Страсть и надежда | страница 28
— Мама… скажи, только честно, я тебе мешаю?
— Доченька, ты о чем?
— Я же вижу, что ты всегда хочешь быть рядом с Баро… Каждую свободную минуту к нему ездишь.
— Ну и что?
— Значит, я мешаю тебе. Потому что я люблю Миро, а Баро хочет, чтобы Миро женился на его дочери.
— Девочка моя, ты не можешь мне мешать, я это делаю ради нас с тобой.
— Нет, мама. Ты просто обманываешь и меня, и себя.
— Люцита, все не так. Я ездила, чтобы поговорить с Кармелитой. Она не хочет свадьбы. Никак не хочет.
— Мама, ну опять мы об этом. Зато Баро хочет. И Бейбут хочет… Они только о том и мечтают, чтобы породниться.
— Знаешь, Люцита, я и сама не верила, что можно что-то поменять. Но времена действительно настали другие. Да и Миро не станет жениться насильно.
Так что не все еще потеряно.
— Мамочка, но ведь Зарецкий верит только в свои традиции.
— Вот! А мы против одних традиций другие выставим. Может, и Рамиру тогда будет проще уступить.
— О чем ты? Я не понимаю.
— Доченька, скоро будет ночь на Ивана Купала. Так ты уж постарайся.
Сделай так, чтобы Миро твой венок поймал… Только твой и ничей больше.
— Мам, ну как я это сделаю?
— Думай, дочка, думай. Сама говорила — за счастье надо бороться.
— А Кармелита будет венок бросать?
— Наверно…
— А ты?
Земфира загадочно улыбнулась.
Во время очередных телефонных переговоров Астахову напомнили о проекте, связанном с цыганским кладбищем. И он заволновался: что же Зарецкий не отзывается? Письмо было максимально корректное и доброжелательное. А Баро все молчит.
Может, техника подвела?..
Николай Андреич позвонил домой, Олесе.
— Алло, Олеся? Как дела? Обед готовите? Ну хорошо, — голос у девушки был такой теплый, добрый, мягкий, что никак не хотелось говорить с ней о деле, но все-таки нужно. — Олеся, вы помните, я просил вас отправить факс?
— Факс?.. — Олеся замешкалась. — Да, что-то припоминаю. Давно это было.
Но, в общем-то, да. Припоминаю.
— Вы его отправили? Не забыли?
— Отправила…
— Странно… Почему же тогда Зарецкий, ну, в смысле, адресат молчит…
— Может быть, занят… — шепотом сказала Олеся.
— Что-что?
— Занят, может быть.
— Может. Все может быть. Спасибо. Счастливо вам. Надеюсь, обед будет вкусный.

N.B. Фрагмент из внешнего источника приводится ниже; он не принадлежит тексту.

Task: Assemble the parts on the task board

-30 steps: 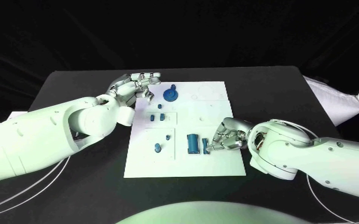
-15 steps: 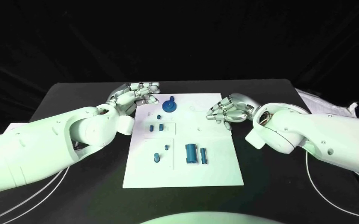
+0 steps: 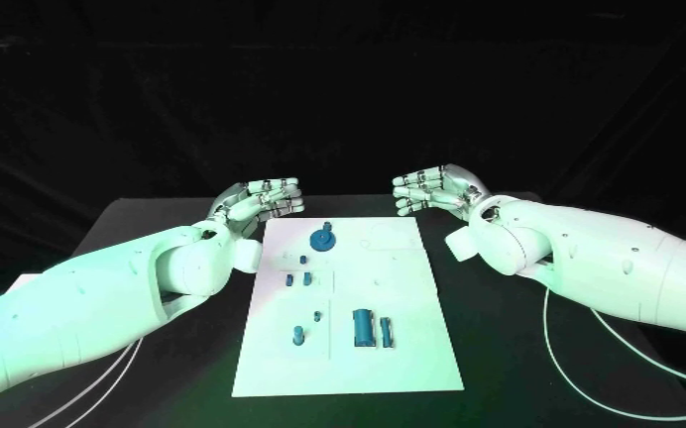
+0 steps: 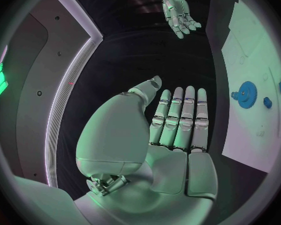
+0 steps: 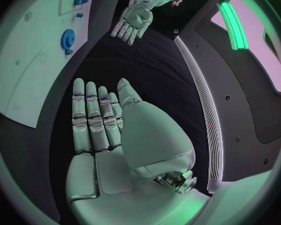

Когда же закончатся эти мучения? Уж лучше бы она осталась в тюрьме.
Сидеть в камере было бы легче, чем ежедневно, ежесекундно предавать такого человека, как Астахов. И она ничего, совсем ничего не может сделать. Паук Форс крепко держит ее в своей паутине.
Доварив суп, Олеся принялась за уборку. Пылесосила и подметала с особой яростью. В каждой пылинке видела ненавистного Форса.